- **THE PROBLEM**: Give back an exact copy of the lines in the records below, from the line that has "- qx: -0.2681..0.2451" through the line that has "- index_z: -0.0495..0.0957", and nothing besides.

- **RECORDED INFORMATION**:
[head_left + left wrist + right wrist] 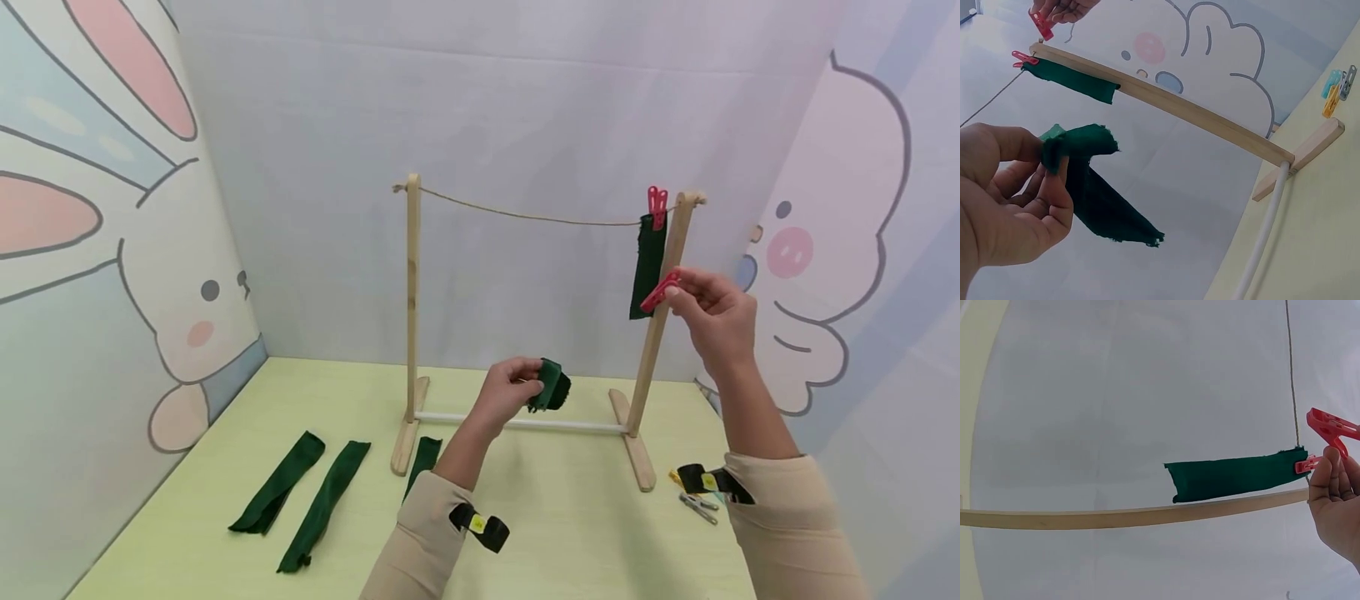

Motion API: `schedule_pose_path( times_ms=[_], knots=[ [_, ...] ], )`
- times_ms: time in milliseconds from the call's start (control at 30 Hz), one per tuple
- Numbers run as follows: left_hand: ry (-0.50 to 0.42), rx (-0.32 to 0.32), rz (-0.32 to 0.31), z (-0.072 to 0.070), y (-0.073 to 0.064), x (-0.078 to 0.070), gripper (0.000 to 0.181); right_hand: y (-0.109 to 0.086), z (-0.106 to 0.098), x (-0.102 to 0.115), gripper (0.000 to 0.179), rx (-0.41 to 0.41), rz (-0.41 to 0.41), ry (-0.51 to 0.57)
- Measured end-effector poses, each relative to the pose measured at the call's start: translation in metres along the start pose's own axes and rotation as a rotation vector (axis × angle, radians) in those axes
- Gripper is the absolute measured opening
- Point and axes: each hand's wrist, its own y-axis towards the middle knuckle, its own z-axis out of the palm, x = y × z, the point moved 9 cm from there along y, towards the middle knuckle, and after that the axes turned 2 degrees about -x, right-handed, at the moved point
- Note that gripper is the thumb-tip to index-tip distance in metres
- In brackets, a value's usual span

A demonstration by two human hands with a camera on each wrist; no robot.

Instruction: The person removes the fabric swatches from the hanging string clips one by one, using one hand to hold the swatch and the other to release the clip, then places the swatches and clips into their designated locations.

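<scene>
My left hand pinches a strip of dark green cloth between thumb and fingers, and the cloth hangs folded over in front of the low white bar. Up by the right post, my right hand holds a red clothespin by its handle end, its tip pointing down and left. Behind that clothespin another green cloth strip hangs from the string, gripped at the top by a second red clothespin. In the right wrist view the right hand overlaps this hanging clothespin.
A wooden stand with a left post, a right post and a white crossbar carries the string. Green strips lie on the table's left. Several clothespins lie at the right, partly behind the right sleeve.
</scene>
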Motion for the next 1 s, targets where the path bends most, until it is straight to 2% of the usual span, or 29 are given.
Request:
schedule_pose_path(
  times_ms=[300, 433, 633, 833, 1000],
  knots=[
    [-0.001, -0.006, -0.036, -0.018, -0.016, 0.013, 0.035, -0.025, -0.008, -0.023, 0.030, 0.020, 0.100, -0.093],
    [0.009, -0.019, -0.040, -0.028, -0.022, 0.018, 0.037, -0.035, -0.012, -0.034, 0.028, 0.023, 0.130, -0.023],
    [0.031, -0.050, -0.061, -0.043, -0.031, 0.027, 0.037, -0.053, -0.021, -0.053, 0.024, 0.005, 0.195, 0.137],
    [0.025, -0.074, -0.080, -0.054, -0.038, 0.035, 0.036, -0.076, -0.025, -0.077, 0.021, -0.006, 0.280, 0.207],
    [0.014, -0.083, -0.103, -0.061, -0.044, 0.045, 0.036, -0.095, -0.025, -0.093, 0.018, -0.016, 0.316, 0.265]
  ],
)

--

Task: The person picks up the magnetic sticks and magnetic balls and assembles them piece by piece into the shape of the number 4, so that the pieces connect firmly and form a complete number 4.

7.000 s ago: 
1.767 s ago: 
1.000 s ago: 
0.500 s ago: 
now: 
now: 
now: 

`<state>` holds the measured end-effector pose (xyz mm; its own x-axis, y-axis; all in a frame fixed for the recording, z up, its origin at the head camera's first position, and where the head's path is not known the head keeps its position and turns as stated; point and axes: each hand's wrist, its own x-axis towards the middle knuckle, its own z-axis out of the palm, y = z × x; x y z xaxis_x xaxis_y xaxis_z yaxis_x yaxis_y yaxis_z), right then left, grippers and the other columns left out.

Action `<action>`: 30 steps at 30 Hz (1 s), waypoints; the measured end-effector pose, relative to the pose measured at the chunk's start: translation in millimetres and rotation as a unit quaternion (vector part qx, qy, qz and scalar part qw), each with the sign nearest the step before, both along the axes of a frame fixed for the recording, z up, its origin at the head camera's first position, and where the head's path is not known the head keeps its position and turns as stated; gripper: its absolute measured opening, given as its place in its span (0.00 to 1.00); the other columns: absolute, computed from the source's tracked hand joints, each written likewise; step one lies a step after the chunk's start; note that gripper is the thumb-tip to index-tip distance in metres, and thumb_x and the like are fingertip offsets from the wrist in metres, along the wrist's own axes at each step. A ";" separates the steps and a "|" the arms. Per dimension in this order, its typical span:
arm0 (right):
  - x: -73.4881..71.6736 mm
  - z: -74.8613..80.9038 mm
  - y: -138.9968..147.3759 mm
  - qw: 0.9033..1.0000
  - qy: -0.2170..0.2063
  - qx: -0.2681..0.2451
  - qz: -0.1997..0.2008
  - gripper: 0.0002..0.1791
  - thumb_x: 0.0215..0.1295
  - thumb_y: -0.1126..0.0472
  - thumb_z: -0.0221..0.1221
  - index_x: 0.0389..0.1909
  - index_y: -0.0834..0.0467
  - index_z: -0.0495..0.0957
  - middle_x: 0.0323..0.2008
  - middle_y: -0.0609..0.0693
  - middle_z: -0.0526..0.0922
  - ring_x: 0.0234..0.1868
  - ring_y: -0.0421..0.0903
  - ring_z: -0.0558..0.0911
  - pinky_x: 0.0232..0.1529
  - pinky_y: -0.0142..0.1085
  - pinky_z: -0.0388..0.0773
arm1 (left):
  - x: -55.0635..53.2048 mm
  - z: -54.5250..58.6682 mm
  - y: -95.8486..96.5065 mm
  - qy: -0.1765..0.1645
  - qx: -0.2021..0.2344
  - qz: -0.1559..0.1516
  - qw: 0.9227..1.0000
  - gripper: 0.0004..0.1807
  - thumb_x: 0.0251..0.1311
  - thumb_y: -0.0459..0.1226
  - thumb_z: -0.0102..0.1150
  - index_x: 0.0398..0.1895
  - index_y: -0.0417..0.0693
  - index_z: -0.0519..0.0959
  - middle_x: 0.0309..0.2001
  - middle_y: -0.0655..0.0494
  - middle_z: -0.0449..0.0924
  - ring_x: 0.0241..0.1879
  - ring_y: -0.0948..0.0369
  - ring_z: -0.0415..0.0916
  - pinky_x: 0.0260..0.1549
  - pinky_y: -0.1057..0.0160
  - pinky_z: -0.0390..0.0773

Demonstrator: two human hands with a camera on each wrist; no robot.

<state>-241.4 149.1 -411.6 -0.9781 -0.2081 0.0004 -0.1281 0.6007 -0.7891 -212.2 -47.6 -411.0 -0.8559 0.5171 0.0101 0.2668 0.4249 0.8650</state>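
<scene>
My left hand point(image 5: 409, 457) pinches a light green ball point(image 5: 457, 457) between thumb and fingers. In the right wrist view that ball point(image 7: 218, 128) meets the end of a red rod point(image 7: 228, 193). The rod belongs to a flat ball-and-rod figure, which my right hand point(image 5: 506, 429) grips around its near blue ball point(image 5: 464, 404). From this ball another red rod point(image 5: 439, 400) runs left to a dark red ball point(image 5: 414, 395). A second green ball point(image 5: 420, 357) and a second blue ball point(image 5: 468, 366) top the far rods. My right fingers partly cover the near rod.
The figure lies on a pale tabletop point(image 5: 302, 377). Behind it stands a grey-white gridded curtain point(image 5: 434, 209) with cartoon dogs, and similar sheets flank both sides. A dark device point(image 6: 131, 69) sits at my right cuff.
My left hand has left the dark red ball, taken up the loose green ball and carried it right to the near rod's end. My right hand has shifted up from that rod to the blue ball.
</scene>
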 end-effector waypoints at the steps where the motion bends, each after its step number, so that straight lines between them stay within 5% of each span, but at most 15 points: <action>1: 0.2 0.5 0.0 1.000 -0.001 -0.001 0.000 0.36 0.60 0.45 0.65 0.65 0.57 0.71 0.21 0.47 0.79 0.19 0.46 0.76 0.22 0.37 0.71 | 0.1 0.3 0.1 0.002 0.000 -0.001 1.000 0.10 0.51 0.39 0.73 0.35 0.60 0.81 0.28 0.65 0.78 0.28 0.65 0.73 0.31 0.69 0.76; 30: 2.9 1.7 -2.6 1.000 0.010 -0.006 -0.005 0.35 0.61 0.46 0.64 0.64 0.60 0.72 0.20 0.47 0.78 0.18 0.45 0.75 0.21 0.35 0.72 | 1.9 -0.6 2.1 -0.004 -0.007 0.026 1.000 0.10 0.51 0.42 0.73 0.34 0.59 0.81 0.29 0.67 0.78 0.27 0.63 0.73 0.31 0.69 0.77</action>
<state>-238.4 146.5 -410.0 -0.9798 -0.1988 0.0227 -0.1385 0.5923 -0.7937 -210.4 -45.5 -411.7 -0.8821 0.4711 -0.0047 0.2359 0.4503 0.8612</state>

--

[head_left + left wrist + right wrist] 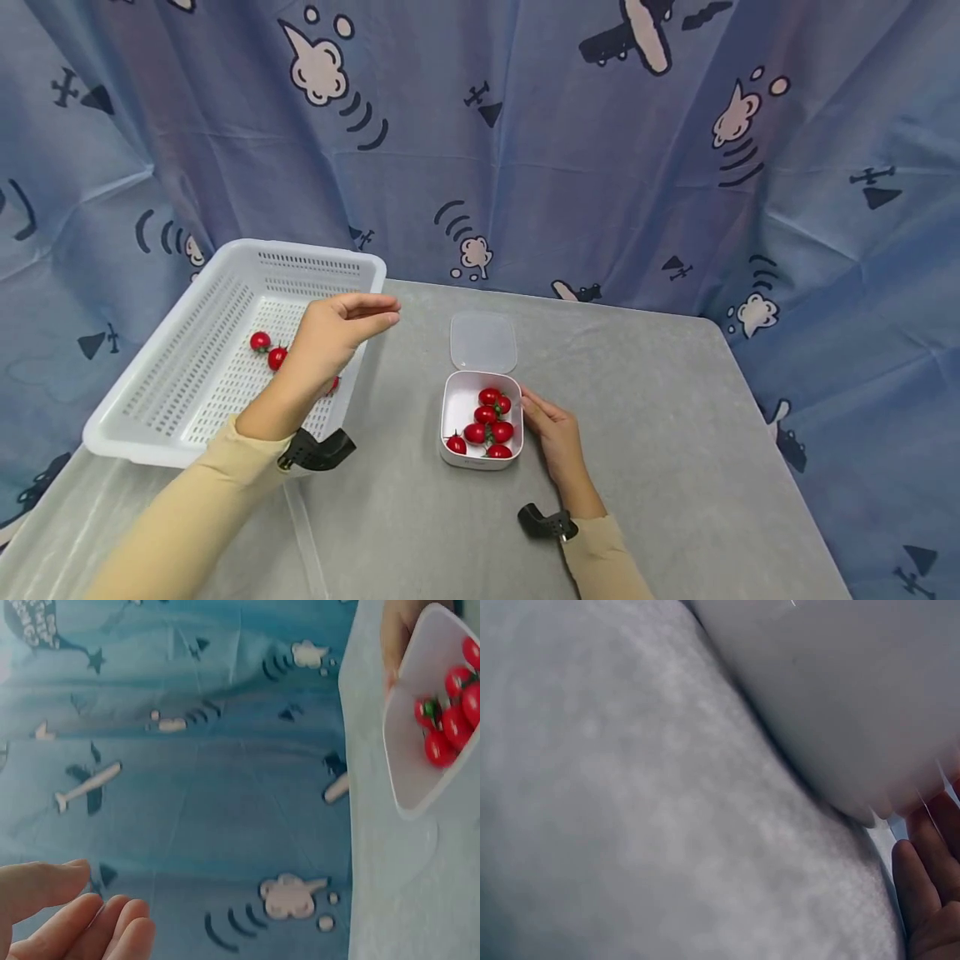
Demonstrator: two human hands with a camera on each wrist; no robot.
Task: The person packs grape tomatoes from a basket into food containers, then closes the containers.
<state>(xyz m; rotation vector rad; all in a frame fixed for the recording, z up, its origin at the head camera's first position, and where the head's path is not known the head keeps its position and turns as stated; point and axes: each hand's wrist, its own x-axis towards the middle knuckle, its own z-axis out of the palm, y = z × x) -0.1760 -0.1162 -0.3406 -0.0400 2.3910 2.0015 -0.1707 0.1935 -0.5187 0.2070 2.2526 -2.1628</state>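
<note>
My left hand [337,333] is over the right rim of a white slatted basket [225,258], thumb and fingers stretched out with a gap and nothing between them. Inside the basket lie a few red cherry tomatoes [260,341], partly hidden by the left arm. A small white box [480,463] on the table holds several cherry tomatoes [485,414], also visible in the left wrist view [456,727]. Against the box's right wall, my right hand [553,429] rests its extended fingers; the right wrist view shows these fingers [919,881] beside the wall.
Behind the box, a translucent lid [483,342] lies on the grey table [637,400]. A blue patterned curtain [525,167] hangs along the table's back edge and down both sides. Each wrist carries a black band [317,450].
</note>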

- **TASK RESULT**:
  - qx: -0.2681..0.2451
  - qz: -0.1997..0.2008
  - gripper: 0.0002..0.1791
  - thumb_x: 0.0215..0.1295
  - thumb_y: -0.1126..0.0472
  - thumb_z: -0.0221..0.1221
  - index_x: 0.0389..0.1909
  - index_y: -0.0834..0.0467
  - index_z: -0.0495..0.0957

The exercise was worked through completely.